Sjsonnet performance improvements#117
Conversation
We have to include the absolute path in addition to the source text in the cache key now that we're generating the FileSscope up front and sharing it across multiple compilations. Otherwise we could get wrong positions with wrong paths in identical files.
|
I've ran some tests with |
|
Added yet another bug fix. Now |
lihaoyi-databricks
left a comment
There was a problem hiding this comment.
@szeiger I read through all the commits. I don't really have any code-level feedback, but I trust that the test suites (both in this repo, and in our work codebase using Sjsonnet) would be enough to catch any correctness issues (including on the Scala.js and Scala.Native backends), and I trust that the benchmarks are sufficient to ensure the performance improvement is as stated.
Some high-level feedback:
-
Could you write up a few-paragraph summary of the major things that happened in this PR as part of its description? e.g. "unboxed options", "convert collection combinators to while-loops", "re-use literal AST nodes", "replace bitsets", "avoid position allocations", "optimize std", and so on, along with some explanation of why each change was helpful.
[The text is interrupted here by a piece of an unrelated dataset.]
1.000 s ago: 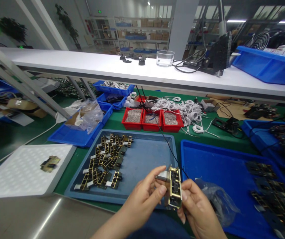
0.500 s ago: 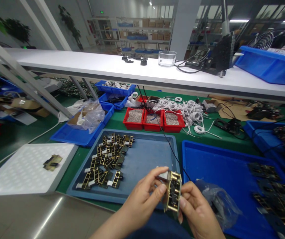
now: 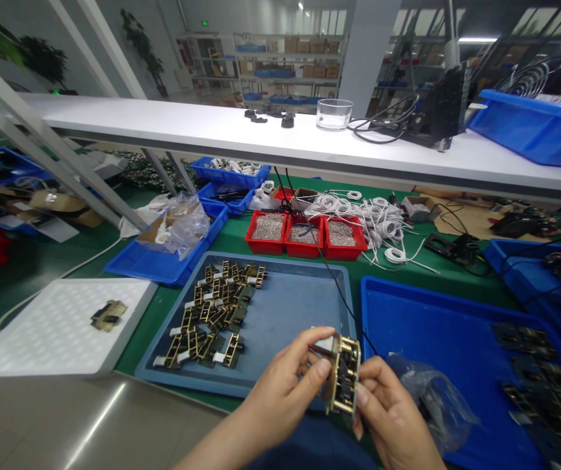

That would definitely help future reviewers to be able to see at a glance what your high-level approach was, v.s. having to re-construct your intentions from the line-diff like I did when reviewing this.
-
I noticed you turned on
-optin the SBT build. Should we turn it on in the Mill build? Or should we only publish from the SBT build? -
If we're publishing artifacts compiled with
-optenabled, that will break scala binary compatibility right? Would that cause an issue given that we're still using 2.13.3 in our work code, but this repo is 2.13.4? -
On a similar note, should we publish both
-optand non--optartifacts? There are folks using Sjsonnet as a library rather than executable, and they may be on other Scala point versions different from what we use at Databricks.
|
Oh, I thought Ahir already added the optimizer options to the Mill build. Maybe that's why it wasn't as fast in universe as I expected? I never benchmarked without optimizations. There's no need to publish two versions or to turn optimization off, but we should only inline from our own codebase. (At this point there aren't many standard library calls left that are worth inlining anyway.) This will not affect binary compatibility in any way. |
|
I added the optimizer settings to the Mill build. It doesn't make a big difference to performance. |
|
If it doesn't make much difference, let's leave it out. That would simplify things and avoid questions about binary compatibility |
|
It doesn't cause any binary compatibility issues. We're only inlining from sjsonnet, nothing else. |
|
Oh got it |
This is the collection of changes that @ahirreddy and I made to improve Sjsonnet performance.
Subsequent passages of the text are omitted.